Gabriele Blaeser-Kiel, Hamburg
Das mesolimbische dopaminerge Belohnungssystem spielt in der Pathophysiologie der Depression eine wichtige Rolle. Eine Minderaktivität oder Dysfunktion wird mit der Entwicklung von Apathie und Anhedonie in Verbindung gebracht – also affektiven Störungen, die zusammen mit der emotionalen Verstimmung zu den Kardinalsymptomen der Depression gehören.
Diese neurobiologischen Zusammenhänge legen die Vermutung nah, dass sich Dopaminagonisten zur antidepressiven Therapie eignen könnten. Am umfangreichsten ist die Datenlage derzeit für Pramipexol (Sifrol®) mit seiner spezifischen Wirkung auf mesolimbische und orbitofrontale D2-/D3-Rezeptoren. In verschiedenen Tiermodellen konnten ähnliche Effekte nachgewiesen werden wie mit konventionellen Antidepressiva.
In mehreren Untersuchungen zum – indikationsgerechten – Einsatz von Pramipexol bei Parkinsonkranken wurde neben einer signifikanten Reduktion der motorischen Symptome auch eine klinisch relevante Besserung der Stimmung und subjektiven Befindlichkeit dokumentiert. In einer italienischen, randomisierten Studie wurde Pramipexol mit dem selektiven Serotonin-Wiederaufnahmehemmer Sertralin bei 67 Patienten in einem frühen Parkinsonstadium (ohne Bewegungsfluktuationen und Dyskinesien) verglichen. Am Ende des etwa dreimonatigen Beobachtungszeitraums war die Remissionsrate im Pramipexol-Arm sogar signifikant höher als im Sertralin-Arm (61 versus 27%; p=0,006).
Dass der antidepressive Effekt von Pramipexol auch unabhängig vom Vorhandensein eines Parkinsonsyndroms zum Tragen kommt, zeigen die Ergebnisse von Untersuchungen bei Patienten mit bipolarer Depression. Bei diesen randomisierten, doppelblinden und Plazebo-kontrollierten Studien wurde der Dopaminagonist als Add-on-Therapeutikum zu einer nicht ausreichend wirksamen Therapie mit einem Stimmungsstabilisierer (n=21 bzw. n=22) gegeben. In beiden Studien waren die Ansprechraten mit Pramipexol signifikant höher als in den Kontrollgruppen (p=0,02 bzw. p<0,05) (Abb. 1). Außer der für Dopaminagonisten typischen Nausea war die Verträglichkeit gut. Ein Switch in die Manie/Hypomanie wurde nach Augmentation der Therapie mit Pramipexol in beiden Studien in je einem Fall beobachtet.
Abb. 1. Responderrate bei Patienten mit therapierefraktärer bipolarer Depression 6 Wochen nach add-on Pramipexol versus add-on Plazebo zu einem Stimmungsstabilisierer (Carbamazepin, Gabapentin, Lamotrigin, Lithium, Valproinsäure) [nach Goldberg JF et al.]
Quellen
Prof.

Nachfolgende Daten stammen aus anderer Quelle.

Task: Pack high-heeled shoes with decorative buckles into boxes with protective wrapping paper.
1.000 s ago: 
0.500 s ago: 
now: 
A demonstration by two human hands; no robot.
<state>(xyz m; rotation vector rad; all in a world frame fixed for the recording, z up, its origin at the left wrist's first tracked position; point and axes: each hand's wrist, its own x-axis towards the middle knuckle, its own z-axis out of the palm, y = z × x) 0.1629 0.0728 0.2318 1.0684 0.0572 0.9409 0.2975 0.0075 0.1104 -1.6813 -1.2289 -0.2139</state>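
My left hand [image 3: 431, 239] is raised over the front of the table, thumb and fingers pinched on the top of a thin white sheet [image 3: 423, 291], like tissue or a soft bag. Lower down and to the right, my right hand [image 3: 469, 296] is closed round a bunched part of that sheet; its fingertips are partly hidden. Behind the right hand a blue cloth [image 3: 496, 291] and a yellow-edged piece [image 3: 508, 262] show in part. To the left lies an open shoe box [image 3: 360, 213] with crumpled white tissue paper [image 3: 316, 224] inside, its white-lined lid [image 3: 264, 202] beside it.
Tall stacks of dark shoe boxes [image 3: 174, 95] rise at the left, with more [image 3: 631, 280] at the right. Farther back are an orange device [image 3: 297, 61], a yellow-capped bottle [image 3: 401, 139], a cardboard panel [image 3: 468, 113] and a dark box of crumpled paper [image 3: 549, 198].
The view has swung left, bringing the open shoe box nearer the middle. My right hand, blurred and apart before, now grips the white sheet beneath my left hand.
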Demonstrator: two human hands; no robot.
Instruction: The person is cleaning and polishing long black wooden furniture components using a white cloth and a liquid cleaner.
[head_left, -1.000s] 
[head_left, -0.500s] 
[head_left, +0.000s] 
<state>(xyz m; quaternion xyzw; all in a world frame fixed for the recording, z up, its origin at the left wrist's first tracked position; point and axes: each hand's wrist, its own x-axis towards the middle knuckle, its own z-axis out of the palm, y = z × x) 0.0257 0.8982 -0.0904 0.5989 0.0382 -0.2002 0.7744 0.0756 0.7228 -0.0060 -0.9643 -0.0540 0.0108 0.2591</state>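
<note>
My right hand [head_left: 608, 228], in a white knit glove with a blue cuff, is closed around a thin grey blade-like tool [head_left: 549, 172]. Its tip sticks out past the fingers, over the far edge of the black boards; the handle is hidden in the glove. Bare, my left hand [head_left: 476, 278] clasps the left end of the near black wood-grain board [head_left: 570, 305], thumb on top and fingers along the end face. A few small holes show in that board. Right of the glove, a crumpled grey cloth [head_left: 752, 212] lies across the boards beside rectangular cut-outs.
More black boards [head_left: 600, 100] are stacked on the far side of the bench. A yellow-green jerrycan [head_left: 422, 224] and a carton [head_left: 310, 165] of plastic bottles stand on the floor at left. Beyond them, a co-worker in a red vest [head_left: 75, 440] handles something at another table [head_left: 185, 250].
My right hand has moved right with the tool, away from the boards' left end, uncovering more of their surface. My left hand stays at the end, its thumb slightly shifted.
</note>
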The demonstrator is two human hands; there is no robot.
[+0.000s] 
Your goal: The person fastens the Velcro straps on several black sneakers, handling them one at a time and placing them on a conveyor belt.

Dr. med. Matthias Lemke, Hamburg, Satellitensymposium „Parkinson: Neue Modelle, neue Leitlinien, neue Fragen?“, veranstaltet von Boehringer Ingelheim GmbH im Rahmen des 81. Kongress der Deutschen Gesellschaft für Neurologie (DGN), Hamburg, 12. September 2008.
Barone P, et al. Pramipexole versus sertraline in the treatment of depression in Parkinson’s disease: a natural multicenter parallel-group study. J Neurol 2006;253:601–7.
Zarate CA, et al. Pramipexole for bipolar II depression: a placebo-controlled proof of concept study. Biol Psychiatry 2004;56:54–60.
Goldberg JF, et al. Preliminary randomized, double-blind, placebo-controlled trial of pramipexole added to mood stabilizers for treatment-resistant bipolar depression. Am J Psychiatry 2004;161:564–6.